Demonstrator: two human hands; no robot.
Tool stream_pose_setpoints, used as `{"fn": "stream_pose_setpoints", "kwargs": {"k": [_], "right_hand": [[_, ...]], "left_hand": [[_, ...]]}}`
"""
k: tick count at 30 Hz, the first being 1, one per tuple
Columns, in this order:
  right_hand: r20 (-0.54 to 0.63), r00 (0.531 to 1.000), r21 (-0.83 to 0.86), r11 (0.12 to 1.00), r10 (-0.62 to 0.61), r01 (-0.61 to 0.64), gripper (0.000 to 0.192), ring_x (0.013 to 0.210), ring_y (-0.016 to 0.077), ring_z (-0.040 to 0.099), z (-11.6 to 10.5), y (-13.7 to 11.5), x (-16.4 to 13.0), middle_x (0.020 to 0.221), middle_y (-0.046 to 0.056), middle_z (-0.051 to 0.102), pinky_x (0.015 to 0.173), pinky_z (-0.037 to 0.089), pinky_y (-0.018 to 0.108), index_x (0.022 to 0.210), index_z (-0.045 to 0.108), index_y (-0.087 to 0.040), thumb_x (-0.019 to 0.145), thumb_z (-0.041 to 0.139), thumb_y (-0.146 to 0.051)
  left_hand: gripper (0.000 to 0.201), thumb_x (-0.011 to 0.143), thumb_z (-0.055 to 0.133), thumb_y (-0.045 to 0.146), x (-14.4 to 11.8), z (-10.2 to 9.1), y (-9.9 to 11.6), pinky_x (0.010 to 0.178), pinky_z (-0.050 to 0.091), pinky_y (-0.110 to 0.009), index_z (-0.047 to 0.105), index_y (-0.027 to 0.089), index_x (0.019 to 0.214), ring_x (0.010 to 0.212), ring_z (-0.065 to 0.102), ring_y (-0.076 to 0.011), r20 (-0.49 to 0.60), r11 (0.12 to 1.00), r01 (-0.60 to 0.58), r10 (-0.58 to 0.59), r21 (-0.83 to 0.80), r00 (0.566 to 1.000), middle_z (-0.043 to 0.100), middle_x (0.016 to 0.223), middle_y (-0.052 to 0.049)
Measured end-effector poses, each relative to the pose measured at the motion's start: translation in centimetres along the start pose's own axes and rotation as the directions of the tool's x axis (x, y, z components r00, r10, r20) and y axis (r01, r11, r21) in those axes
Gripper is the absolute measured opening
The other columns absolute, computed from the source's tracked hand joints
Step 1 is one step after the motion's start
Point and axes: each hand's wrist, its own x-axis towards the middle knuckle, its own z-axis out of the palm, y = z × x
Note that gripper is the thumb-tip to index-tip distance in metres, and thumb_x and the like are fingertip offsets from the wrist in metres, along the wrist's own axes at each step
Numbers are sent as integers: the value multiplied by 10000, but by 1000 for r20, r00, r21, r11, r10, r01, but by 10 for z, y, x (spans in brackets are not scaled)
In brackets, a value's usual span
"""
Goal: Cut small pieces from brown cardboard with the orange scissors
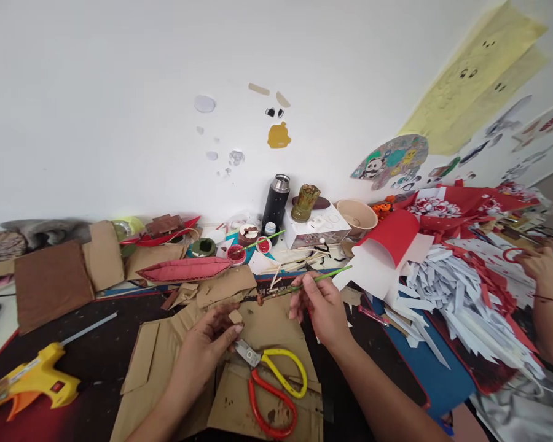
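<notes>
My right hand is closed round a thin paintbrush with a bright green handle. The brush points left, and its tip is coated in brown. My left hand pinches a small tan piece of cardboard between thumb and fingers, just left of the brush tip; the two look slightly apart. Below my hands, scissors with one red and one yellow handle lie part open on a paint-spotted cardboard sheet. The blade tips are close to my left thumb.
A yellow glue gun lies at the left near a brown board. Paint pots, a black flask and a white box line the wall. White paper strips pile up at the right, beside another person's hand.
</notes>
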Motion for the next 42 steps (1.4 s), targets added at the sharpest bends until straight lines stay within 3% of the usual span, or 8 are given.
{"fn": "stream_pose_setpoints", "kwargs": {"k": [8,12,16,19,23,28,36,42], "right_hand": [[-144,990,38,999,-5,10,554,394,132,629,-15,0,-5,571,-12,685,354,436,176,879,704,-180,826,876,-703],[-167,986,56,998,6,3,568,393,135,630,-26,1,-7,555,-16,674,355,429,176,866,704,-182,808,880,-719],[-209,978,103,995,24,-2,580,384,129,612,-33,2,-7,548,-14,673,354,408,174,864,704,-182,772,903,-719],[-239,971,134,991,20,12,580,376,125,595,-35,1,-6,541,-19,661,352,398,178,872,704,-182,765,910,-714],[-251,968,135,990,0,35,575,379,132,597,-41,-1,-7,548,-20,652,347,385,189,871,707,-179,781,896,-714],[-287,958,146,989,17,26,602,371,126,582,-53,4,-10,533,-22,649,351,380,187,869,697,-179,762,898,-736],[-239,971,111,994,29,-3,574,365,126,583,-57,14,-13,537,-25,648,346,387,188,884,698,-184,818,855,-733],[-204,979,19,1000,26,-22,590,381,137,623,-54,18,-18,533,-19,652,357,417,184,887,706,-179,847,810,-758]], "left_hand": [[384,807,728,526,-2,-13,0,810,629,-390,703,251,1075,975,801,-297,10,955,-127,130,268,992,835,1075,-77],[330,848,696,521,-17,-17,14,722,599,-370,720,280,1072,896,805,-301,111,839,-140,95,525,989,845,1005,-49],[205,884,666,383,-13,0,23,722,552,-366,729,298,1059,800,765,-271,213,669,-263,158,695,964,791,904,-11],[153,884,682,271,8,22,23,830,551,-394,725,272,1031,915,741,-285,327,544,-409,246,733,912,766,950,-37],[120,889,745,247,36,48,16,894,547,-436,709,246,1003,1001,718,-319,363,391,-465,307,794,880,764,1014,-69],[133,896,772,298,46,54,6,941,542,-512,700,222,978,1029,706,-370,358,360,-453,300,816,884,761,1021,-106],[183,918,692,294,41,27,-2,997,559,-487,731,243,1089,1110,699,-341,388,390,-510,351,767,852,757,1126,-101],[112,947,662,330,46,27,-6,941,572,-479,728,248,985,1032,711,-336,399,413,-549,396,727,827,758,1052,-99]]}}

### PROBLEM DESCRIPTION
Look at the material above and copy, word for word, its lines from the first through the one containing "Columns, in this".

### WRITTEN REPLY
Demonstrator: two human hands; no robot.
Tool stream_pose_setpoints, used as `{"fn": "stream_pose_setpoints", "kwargs": {"k": [_], "right_hand": [[_, ...]], "left_hand": [[_, ...]]}}`
"""
k: tick count at 30 Hz, the first being 1, one per tuple
Columns, in this order:

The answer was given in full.